* The problem *
Lines below starting with the line with "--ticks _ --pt" and going on through the line with "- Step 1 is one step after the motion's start" must be output exactly; the rest of the records must be left out.

-- Data shown follows --

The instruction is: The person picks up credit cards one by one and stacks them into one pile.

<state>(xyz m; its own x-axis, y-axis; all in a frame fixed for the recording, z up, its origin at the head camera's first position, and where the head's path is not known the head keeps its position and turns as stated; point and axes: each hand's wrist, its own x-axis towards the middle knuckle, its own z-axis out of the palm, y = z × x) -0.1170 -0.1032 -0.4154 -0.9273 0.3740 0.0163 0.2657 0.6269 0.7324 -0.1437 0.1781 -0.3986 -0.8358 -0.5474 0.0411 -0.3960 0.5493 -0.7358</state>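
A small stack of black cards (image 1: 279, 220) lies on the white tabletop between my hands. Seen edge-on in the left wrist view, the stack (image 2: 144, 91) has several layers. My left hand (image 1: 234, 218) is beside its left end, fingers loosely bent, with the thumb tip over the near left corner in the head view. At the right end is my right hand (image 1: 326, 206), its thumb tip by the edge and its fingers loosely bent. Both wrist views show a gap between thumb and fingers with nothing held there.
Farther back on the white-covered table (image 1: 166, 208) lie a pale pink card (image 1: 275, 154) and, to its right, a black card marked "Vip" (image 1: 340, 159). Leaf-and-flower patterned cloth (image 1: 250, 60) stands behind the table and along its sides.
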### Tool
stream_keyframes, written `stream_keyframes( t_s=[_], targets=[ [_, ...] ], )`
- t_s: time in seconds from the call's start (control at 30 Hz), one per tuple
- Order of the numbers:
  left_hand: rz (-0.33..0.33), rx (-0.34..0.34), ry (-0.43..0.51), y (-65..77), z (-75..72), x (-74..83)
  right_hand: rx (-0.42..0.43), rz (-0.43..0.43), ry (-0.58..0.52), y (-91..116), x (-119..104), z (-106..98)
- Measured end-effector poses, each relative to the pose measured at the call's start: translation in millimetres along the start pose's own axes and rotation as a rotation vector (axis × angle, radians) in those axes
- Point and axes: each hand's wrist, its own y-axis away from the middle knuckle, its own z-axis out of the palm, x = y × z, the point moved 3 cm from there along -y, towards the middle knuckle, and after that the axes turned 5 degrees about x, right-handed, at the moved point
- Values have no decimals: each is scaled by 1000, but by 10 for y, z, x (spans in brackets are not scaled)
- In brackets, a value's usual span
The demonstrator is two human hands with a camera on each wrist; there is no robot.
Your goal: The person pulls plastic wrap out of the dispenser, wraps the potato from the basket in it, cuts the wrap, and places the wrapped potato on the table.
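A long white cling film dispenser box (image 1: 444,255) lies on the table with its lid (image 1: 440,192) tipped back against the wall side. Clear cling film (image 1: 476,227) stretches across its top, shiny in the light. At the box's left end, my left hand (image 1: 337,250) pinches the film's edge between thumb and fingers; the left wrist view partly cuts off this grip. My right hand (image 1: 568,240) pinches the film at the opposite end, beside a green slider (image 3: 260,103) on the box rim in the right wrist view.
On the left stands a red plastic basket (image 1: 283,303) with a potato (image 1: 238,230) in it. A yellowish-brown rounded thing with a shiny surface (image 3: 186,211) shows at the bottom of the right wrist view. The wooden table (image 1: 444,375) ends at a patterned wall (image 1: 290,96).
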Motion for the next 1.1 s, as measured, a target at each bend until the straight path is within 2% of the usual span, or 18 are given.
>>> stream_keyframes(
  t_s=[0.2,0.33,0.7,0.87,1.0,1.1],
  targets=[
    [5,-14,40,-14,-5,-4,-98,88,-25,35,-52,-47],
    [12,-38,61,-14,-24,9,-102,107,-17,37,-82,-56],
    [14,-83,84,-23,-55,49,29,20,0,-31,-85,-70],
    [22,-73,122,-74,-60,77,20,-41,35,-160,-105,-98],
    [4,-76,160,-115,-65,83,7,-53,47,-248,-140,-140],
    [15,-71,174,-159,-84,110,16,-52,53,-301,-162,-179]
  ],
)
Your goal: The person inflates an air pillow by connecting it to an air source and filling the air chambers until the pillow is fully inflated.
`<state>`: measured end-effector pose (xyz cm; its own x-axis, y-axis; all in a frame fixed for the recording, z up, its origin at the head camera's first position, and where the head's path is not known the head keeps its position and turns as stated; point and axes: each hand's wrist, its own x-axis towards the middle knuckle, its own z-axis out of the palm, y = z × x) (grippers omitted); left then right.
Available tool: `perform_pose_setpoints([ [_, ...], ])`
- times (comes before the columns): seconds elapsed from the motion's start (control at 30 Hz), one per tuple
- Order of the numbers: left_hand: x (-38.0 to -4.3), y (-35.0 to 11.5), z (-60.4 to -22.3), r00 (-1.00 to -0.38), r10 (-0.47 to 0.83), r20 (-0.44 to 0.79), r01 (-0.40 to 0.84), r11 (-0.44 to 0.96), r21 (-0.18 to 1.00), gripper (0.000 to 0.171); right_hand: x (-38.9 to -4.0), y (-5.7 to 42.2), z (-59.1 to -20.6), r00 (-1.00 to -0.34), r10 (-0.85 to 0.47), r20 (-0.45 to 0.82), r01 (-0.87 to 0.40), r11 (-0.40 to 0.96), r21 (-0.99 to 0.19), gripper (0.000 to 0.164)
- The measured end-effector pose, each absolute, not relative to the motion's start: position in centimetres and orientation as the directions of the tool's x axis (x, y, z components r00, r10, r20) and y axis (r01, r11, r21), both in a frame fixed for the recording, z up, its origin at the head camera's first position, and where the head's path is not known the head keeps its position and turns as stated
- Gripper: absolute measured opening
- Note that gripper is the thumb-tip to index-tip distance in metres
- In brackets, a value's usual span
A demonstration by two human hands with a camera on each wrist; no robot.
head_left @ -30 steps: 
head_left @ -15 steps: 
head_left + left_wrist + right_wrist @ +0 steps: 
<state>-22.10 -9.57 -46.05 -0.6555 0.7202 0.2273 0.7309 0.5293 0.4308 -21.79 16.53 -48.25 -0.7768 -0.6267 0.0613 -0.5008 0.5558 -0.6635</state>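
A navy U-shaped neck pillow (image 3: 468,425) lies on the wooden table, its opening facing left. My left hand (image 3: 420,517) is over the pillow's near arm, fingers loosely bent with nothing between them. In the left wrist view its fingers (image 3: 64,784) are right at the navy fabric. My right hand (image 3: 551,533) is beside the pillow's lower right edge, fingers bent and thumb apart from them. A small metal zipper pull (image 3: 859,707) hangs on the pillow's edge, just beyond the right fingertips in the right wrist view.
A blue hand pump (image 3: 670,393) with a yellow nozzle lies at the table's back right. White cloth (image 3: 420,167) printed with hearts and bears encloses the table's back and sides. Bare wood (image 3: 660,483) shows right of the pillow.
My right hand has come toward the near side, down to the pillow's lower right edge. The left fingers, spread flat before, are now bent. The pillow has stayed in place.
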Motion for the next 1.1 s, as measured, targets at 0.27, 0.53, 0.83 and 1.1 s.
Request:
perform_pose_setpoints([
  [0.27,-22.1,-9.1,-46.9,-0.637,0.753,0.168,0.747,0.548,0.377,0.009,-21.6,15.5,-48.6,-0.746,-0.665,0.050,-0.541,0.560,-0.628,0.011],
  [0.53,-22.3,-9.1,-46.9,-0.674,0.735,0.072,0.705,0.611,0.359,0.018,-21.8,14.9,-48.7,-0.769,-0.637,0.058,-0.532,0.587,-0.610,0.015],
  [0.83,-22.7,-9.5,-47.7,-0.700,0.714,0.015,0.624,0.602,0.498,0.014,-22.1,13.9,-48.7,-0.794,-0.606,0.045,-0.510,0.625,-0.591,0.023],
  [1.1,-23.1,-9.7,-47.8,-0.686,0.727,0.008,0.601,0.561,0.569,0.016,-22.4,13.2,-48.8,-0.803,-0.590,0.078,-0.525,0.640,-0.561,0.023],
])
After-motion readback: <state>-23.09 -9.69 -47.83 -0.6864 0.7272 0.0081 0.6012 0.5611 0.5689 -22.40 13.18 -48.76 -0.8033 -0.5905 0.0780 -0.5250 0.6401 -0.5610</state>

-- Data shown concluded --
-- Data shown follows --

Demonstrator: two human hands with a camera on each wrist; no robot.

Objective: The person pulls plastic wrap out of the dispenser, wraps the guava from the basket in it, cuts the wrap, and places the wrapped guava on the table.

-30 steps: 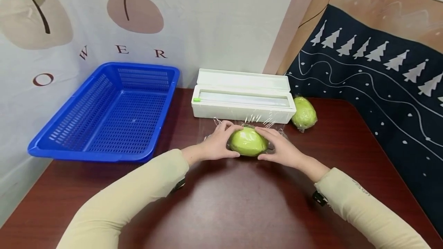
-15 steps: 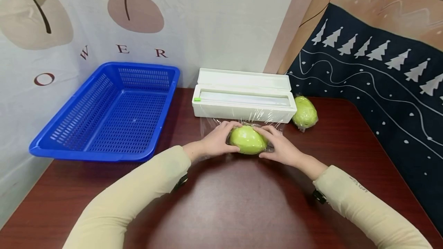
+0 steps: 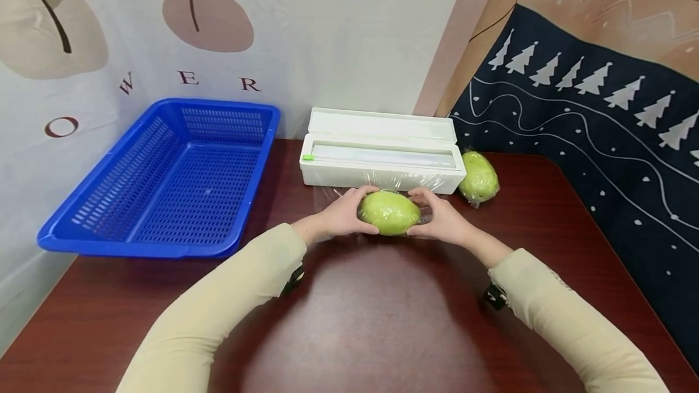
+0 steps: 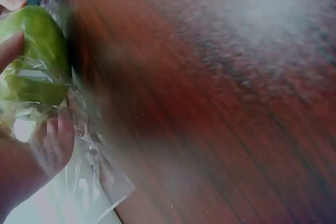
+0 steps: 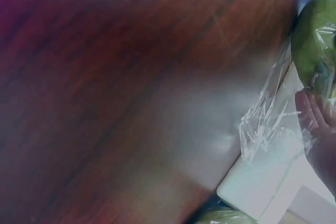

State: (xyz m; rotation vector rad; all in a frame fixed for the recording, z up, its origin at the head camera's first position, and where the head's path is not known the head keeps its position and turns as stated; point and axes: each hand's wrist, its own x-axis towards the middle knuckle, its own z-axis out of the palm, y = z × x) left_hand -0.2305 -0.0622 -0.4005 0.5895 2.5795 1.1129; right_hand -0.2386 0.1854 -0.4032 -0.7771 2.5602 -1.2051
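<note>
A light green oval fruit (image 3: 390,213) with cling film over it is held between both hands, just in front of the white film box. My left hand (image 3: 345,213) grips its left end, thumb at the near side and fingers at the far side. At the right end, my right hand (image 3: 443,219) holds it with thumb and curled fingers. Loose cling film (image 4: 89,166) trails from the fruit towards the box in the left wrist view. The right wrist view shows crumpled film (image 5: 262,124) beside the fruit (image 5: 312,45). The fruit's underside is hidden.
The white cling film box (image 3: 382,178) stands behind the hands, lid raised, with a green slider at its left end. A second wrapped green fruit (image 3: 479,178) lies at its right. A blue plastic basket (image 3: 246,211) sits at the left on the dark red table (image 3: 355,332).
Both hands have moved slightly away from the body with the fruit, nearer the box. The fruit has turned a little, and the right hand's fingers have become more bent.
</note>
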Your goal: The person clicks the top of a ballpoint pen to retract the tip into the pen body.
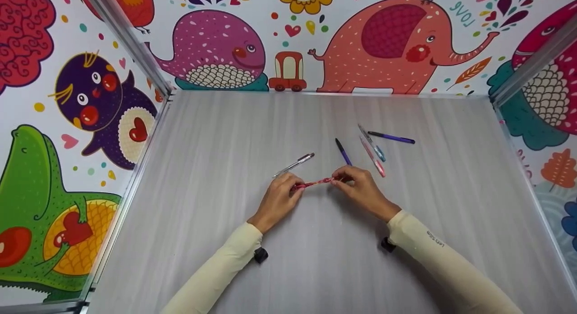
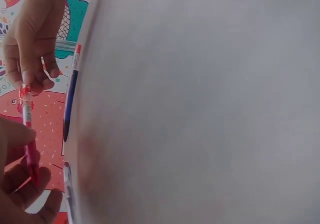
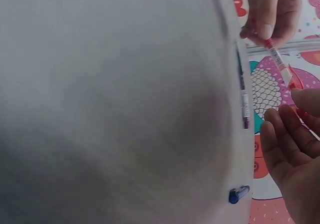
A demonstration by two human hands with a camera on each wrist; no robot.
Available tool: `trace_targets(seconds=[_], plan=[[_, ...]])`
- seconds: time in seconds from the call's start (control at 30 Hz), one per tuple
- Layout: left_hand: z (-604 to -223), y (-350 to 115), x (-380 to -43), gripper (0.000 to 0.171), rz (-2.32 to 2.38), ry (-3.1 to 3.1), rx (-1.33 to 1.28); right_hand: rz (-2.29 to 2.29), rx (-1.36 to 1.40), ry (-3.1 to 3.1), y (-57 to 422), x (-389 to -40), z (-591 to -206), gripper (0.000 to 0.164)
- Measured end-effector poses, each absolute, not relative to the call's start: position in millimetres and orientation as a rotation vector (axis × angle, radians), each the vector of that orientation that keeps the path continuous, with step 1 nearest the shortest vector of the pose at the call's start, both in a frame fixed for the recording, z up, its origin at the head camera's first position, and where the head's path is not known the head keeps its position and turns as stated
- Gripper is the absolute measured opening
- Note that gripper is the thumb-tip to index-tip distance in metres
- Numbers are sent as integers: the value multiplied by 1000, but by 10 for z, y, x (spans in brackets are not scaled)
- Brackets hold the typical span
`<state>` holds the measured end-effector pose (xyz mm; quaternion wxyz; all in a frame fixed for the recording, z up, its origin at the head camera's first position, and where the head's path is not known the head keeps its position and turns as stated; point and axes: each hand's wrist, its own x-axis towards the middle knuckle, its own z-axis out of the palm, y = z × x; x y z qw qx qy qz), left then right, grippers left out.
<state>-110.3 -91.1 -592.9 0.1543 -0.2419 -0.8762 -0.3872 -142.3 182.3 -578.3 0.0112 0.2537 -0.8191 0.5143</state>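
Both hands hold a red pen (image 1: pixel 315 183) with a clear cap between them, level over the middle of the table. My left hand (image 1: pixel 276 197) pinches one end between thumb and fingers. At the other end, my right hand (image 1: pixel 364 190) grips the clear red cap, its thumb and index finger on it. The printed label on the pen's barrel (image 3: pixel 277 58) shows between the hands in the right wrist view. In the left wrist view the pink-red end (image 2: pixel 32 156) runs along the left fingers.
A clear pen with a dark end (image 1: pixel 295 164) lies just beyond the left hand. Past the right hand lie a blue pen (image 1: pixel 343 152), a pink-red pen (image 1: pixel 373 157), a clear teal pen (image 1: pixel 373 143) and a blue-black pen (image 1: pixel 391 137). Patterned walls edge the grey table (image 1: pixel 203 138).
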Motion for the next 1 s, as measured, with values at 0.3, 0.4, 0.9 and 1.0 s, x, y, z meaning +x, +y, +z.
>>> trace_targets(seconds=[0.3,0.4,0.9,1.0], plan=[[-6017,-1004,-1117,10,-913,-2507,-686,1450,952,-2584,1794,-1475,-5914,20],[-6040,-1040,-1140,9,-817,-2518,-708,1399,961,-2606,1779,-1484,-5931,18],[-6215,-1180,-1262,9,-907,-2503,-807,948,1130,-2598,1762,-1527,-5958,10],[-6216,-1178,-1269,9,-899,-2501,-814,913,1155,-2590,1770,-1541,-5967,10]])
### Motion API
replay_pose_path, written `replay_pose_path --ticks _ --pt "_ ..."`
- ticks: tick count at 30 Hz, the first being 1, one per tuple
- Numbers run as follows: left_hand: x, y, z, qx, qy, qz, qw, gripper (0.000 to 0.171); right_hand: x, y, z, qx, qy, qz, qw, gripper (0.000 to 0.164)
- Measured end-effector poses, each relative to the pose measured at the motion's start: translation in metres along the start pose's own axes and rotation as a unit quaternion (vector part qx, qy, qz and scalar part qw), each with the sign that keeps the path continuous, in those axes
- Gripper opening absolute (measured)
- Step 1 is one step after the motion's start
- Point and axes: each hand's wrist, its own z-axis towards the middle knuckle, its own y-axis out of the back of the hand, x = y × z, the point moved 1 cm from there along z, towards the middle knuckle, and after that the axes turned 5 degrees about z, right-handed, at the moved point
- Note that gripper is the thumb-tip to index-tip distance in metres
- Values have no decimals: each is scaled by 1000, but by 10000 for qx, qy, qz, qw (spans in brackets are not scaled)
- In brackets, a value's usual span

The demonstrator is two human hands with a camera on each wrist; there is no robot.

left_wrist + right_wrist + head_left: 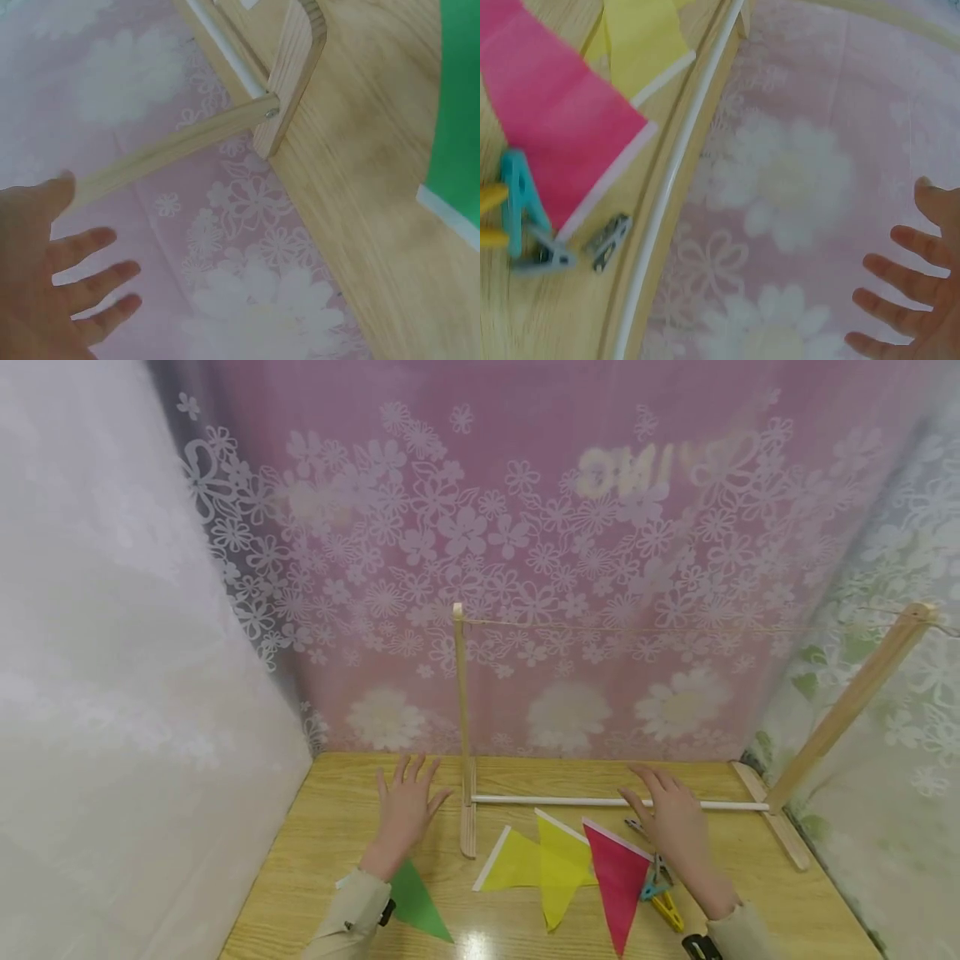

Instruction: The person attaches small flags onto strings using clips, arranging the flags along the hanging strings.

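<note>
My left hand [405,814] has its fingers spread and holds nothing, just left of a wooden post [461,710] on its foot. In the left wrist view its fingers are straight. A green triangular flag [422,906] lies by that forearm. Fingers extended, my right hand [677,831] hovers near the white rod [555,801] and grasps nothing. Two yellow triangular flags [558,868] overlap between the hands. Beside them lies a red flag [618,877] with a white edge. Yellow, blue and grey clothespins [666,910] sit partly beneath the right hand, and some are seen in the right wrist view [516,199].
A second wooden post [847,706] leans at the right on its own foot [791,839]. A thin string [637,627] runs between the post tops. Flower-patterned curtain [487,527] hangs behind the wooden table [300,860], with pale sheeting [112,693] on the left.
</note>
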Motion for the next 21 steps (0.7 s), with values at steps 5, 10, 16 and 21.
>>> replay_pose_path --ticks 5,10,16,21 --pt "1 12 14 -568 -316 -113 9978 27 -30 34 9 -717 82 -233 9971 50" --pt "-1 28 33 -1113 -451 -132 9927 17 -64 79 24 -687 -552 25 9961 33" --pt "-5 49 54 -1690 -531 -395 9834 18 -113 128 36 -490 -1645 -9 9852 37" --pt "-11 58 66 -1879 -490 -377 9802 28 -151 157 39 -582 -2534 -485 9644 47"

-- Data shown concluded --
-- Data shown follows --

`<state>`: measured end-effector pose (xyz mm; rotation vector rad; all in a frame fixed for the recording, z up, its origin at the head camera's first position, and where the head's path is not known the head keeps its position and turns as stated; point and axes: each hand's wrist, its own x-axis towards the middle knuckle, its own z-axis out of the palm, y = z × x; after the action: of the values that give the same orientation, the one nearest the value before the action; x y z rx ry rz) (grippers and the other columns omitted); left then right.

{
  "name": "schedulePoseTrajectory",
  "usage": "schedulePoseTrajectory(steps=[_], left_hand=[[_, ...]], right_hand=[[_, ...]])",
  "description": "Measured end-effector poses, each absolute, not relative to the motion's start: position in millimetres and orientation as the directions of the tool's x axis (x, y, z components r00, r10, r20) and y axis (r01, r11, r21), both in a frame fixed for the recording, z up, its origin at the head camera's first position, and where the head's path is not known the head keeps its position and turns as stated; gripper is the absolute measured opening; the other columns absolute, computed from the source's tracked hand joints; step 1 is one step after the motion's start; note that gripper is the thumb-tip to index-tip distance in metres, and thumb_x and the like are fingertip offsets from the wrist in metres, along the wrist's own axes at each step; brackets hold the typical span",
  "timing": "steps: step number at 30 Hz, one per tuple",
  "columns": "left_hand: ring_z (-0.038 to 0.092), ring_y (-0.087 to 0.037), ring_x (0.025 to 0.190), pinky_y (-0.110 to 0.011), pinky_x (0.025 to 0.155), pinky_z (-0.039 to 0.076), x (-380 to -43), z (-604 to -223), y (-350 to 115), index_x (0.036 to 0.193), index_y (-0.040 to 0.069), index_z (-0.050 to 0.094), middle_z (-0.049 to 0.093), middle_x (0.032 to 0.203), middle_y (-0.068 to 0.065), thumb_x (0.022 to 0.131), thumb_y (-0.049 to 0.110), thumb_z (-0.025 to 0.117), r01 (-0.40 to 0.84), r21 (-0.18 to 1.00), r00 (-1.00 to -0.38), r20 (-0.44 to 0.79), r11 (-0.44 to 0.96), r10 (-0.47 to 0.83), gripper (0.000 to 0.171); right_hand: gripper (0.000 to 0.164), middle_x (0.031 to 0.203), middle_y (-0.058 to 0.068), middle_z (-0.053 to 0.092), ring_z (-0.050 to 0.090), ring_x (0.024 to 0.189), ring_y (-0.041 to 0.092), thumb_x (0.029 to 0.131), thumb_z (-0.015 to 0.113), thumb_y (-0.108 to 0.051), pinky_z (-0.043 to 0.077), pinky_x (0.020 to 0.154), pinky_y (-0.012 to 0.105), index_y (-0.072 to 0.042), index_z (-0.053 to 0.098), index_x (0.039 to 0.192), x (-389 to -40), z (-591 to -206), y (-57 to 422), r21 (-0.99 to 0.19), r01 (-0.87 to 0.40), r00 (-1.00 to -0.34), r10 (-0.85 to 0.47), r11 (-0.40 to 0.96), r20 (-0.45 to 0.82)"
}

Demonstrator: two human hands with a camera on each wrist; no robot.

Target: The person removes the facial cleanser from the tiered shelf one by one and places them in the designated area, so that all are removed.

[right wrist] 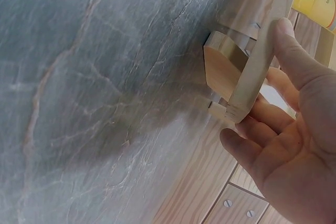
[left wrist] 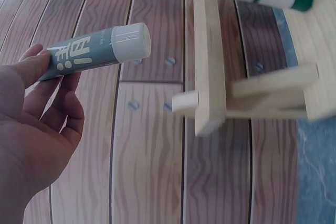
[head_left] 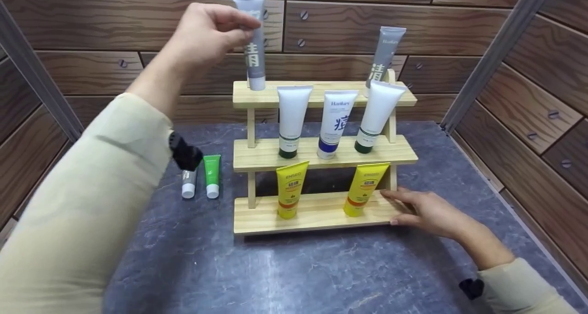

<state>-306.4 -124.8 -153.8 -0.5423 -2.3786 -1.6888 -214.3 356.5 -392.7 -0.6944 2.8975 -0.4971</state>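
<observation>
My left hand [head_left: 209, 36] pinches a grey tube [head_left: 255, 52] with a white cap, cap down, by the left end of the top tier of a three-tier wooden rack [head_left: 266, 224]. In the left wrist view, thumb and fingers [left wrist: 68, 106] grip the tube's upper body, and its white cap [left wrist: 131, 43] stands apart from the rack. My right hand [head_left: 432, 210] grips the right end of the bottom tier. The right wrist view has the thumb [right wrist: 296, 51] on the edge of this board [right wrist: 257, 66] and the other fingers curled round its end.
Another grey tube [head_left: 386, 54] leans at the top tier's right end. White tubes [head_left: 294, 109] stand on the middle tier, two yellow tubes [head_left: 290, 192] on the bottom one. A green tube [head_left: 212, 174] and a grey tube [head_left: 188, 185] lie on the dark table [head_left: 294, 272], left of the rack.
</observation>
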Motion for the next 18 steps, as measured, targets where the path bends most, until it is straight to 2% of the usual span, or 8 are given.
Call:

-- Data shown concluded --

* Result for this exercise *
replay_pose_path, written `replay_pose_path --ticks _ --pt "_ ..."`
- ticks: tick count at 30 Hz, the first being 1, one per tuple
- Numbers run as follows: left_hand: x, y, z, qx, qy, qz, qw, gripper (0.000 to 0.171); right_hand: x, y, z, qx, qy, qz, qw, gripper (0.000 to 0.164)
- Measured end-effector poses, each relative to the pose measured at the motion's start: translation in metres along the start pose's own axes and rotation as a unit quaternion (vector part qx, qy, qz and scalar part qw), each with the sign that keeps the path continuous, in those axes
- Gripper opening absolute (measured)
- Step 1 is one step after the motion's start

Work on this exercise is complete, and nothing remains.